HERR: Bodo! Kommst du hierher –
HUND: (hört nicht)
ICH: (denkt) Wenn du ihn nicht erziehst, mit bloßen Worten ist da nichts getan.
Woran habe ich gedacht, beim letzten Mal? (überlegt) Nehmen wir an, ich wüsste es nicht mehr, wie könnte ich es mir in Erinnerung zurückrufen? (frohlockend) Nun bin ich kein Neuling. Ich würde mir ja nicht das Hirn zermartern. Ich würde mich entspannen, auf Durchzug stellen, in die Niederungen der unbewussten vegetativen Daseinform hinabsteigen, und dann, wenn, nur so, würde mir wieder in den Sinn kommen, woran ich dachte. (ungeduldig) Ja, und was dachte ich nun?
JOGGERIN: (begegnend) Hallo.
ICH: Hallo. (hebt die Hand)
JOGGERIN: (entfernt sich hinter ihm)
ICH: (hört sie stark atmen) Ja, heute ist es anstrengend. Das finde ich auch. Letztes Mal war es nicht anstrengend. Weil ich auf die Tonaufnahme fixiert war. (erinnert sich ungefähr) Guten Tag, habe ich gesagt, da bin ich wieder – und wusste im selben Moment: das wird aufgenommen. Wenn der Apparat diesmal funktioniert, wenn er auch beim Laufen funktioniert, wenn er trotz der durch das Laufen hervorgerufenen Vibrationen funktioniert. Guten Tag, ich bin´s, wie geht´s – und vielleicht hat sich das Gerät schon jetzt selbsttätig abgestellt! Auch das war zu hören: Guten Tag, ich bin´s, wie geht´s – und vielleicht hat sich das Gerät schon jetzt selbsttätig abgestellt! So war durch die spezielle Aufgabe des Tages meine Aufmerksamkeit gebunden, wie hätte mir die Anstrengung zu Bewusstsein kommen können? (verdrossen) Ich kann ja nicht alles mitkriegen! (ernst) Das sagt ja schon einiges aus.

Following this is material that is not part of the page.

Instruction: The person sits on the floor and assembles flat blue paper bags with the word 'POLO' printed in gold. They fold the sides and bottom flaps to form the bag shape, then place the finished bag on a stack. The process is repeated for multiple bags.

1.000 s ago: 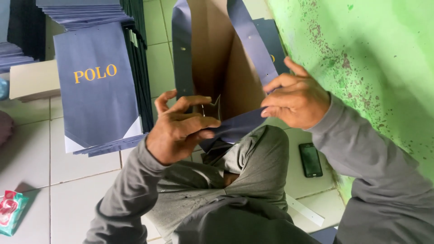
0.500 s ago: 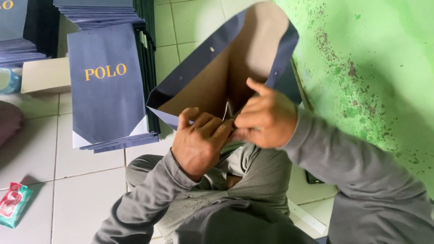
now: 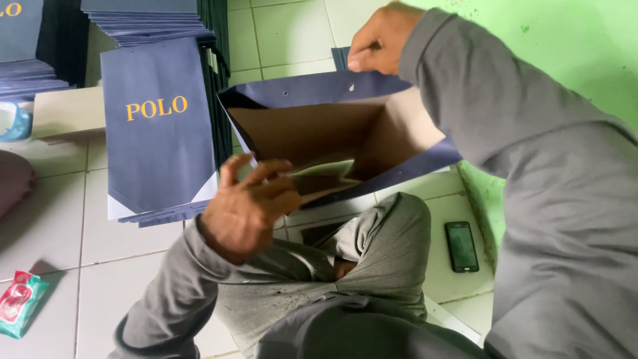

Über die Natur des Bewusstseins ... Jetzt habe ich nichts mehr, woran ich denken kann. Jetzt strengt es an, zu laufen ...

Ein Zeppelin am Horizont.

ICH: Wenn die Zeit in Wirklichkeit gar nicht voranschritte, verginge, uns unter den Händen zerrinnen würde, wäre deshalb irgendetwas anders? Das sind alles nur Vorstellungen. Dass sie still stände, wäre auch nur eine Vorstellung, aber vielleicht eine entlastende Vorstellung. Wir wären bereits gestorben, zum Beispiel. Wir erlebten alles noch einmal, von einem späteren zeitlosen Punkt aus. Natürlich, natürlich – was hieße schon später in einem solchen Zusammenhang ... (wütend) Alles ist jetzt, immer. Dass die Zeit wie ein Bilderbogen vor unseren Augen und Sinnen abgerollt wird, ist eine bildliche, durch nichts als wirklichkeitsgemäß zu erweisende Vorstellung. (beschleunigt, atmet stark) Die Zeit steckt in der körperlichen Anstrengung. Der keuchende Atem liefert den Beweis, dass etwas geleistet worden ist. Das ist die Vergangenheit. Und der zunehmend unabweisbare Impuls, stehen zu bleiben, verweist auf einen Moment, der in der Zukunft liegen muss. Das sind die elementaren körperlich erlebbaren Bedingungen für die abstrakte Vorstellung des Zeitstrahls. (traurig) Was gibt es da also zu rätseln? Da gibt es leider nicht viel zu rätseln.